The problem:
Only lines with the string "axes" are wanted. Pull them out of the data.

START Stored data

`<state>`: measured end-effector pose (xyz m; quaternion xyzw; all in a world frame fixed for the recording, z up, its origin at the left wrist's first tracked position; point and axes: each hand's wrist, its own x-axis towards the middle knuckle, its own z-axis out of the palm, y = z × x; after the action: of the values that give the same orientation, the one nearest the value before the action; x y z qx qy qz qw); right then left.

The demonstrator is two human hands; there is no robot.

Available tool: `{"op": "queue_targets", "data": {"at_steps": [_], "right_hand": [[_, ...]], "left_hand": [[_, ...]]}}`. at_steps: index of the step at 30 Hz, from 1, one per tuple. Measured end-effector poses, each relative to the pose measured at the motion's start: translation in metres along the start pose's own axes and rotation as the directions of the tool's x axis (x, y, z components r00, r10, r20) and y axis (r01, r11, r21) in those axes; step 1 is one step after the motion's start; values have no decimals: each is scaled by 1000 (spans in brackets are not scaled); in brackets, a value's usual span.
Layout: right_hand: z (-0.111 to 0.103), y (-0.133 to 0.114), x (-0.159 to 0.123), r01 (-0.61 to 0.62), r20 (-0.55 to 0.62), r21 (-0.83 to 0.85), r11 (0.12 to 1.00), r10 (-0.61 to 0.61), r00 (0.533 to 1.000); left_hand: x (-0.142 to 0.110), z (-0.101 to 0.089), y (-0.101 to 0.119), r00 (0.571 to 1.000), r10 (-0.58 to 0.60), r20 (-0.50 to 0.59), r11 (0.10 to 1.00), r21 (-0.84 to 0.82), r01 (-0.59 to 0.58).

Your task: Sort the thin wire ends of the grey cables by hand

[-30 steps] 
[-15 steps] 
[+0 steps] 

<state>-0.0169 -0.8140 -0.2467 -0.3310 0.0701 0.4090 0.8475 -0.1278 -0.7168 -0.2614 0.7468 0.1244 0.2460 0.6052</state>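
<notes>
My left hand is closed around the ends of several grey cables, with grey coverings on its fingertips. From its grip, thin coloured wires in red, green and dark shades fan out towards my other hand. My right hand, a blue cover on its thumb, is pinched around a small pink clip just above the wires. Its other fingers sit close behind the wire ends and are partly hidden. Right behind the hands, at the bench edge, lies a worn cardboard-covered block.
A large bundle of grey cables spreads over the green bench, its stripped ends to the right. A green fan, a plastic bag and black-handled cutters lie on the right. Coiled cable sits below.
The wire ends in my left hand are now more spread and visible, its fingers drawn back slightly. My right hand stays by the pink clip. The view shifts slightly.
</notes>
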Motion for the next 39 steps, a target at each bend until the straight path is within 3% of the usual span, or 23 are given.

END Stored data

Output of the task:
`<state>`: measured end-effector pose (xyz m; quaternion xyzw; all in a world frame fixed for the recording, z up, its origin at the left wrist's first tracked position; point and axes: each hand's wrist, its own x-axis towards the middle knuckle, its own z-axis out of the palm, y = z × x; after the action: of the values that give the same orientation, the one nearest the value before the action; x y z qx qy qz qw); right then left.
Available tool: `{"op": "queue_targets", "data": {"at_steps": [_], "right_hand": [[_, ...]], "left_hand": [[_, ...]]}}`. at_steps: index of the step at 30 Hz, from 1, one per tuple. Measured end-effector poses, each relative to the pose measured at the motion's start: translation in metres along the start pose's own axes and rotation as the directions of the tool's x axis (x, y, z components r00, r10, r20) and y axis (r01, r11, r21) in those axes; step 1 is one step after the motion's start; values have no decimals: each is scaled by 1000 (spans in brackets are not scaled); in brackets, a value's usual span.

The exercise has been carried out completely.